De plus, il se trouve que mon goût pour les polars tortueux qui ont fait sa gloire a eu tendance à chuter en flèche ses dernières années - préférant désormais d'autres lectures (biographies, autofiction, romans initiatiques...).
De sorte que je n'attendais plus le dernier Grangé avec autant d'impatience et de fébrilité qu'il y a quelques années. Mais je ne soupçonnais pas la terrible déception qui a accompagné la lecture de ce "Rouge karma", véritable navet littéraire dans lequel l'auteur laisse libre cours à ses élucubrations grotesques sans queue ni tête.
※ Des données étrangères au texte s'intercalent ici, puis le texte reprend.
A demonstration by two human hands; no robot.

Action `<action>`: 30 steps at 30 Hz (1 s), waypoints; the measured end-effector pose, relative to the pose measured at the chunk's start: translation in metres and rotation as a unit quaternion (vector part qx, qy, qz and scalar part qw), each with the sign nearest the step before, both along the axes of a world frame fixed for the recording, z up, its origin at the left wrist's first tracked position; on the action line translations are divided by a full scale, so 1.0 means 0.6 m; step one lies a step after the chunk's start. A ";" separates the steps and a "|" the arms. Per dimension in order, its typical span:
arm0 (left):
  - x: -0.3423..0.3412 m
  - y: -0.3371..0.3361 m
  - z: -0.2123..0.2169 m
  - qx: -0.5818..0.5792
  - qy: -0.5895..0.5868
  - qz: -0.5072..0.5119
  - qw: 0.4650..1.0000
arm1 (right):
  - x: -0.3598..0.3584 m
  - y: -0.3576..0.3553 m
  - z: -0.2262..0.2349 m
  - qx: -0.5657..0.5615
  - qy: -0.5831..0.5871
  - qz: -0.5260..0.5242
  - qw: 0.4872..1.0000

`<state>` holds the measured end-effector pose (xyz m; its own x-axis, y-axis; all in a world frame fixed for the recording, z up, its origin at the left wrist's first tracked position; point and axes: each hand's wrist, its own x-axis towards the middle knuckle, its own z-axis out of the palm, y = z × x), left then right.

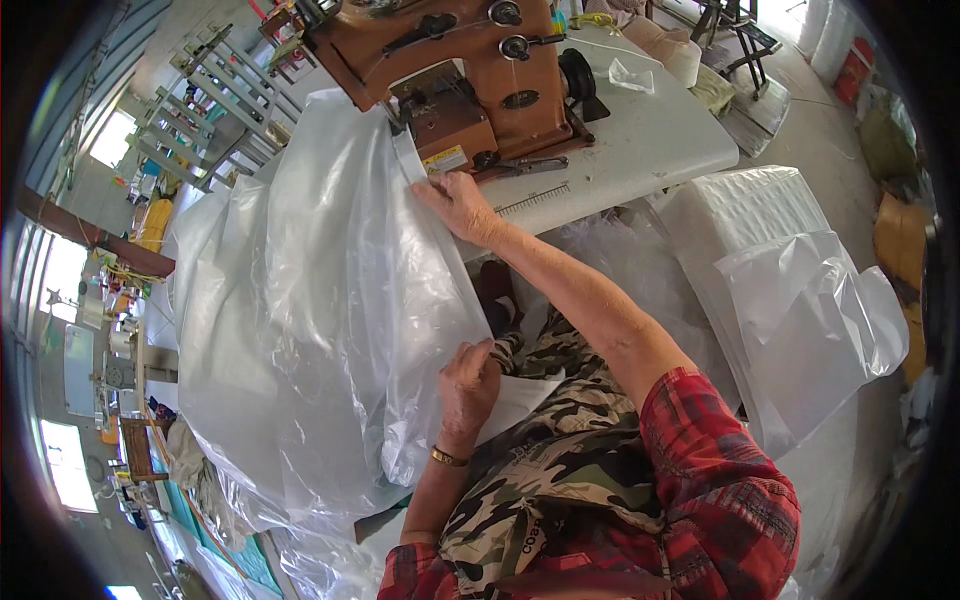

Pourtant, les 100 premières pages apparaissent plutôt prometteuses, offrant pour cadre la fureur parisienne de mai 68, partagée par deux frères, le cadet étudiant romantique, l'aîné flic addict et tourmenté (encore!). Mais dès que l'action quitte Paris pour l'Inde, le livre devient un grand n'importe quoi scénaristique doublé d'un long pensum, peuplé de personnages absolument pas attachants, à la psychologie erratique et décourageante.
Bref, je me suis ennuyé, souffrant le martyre pour arriver au terme de cette pseudo-enquête qui n'offre même pas de rebondissement final digne de ce nom.
Heureusement, Grangé conserve son écriture percutante et ses quelques fulgurances stylistiques, mais la trame narrative reste trop fastidieuse et décousue pour sauver "Rouge karma" du désastre...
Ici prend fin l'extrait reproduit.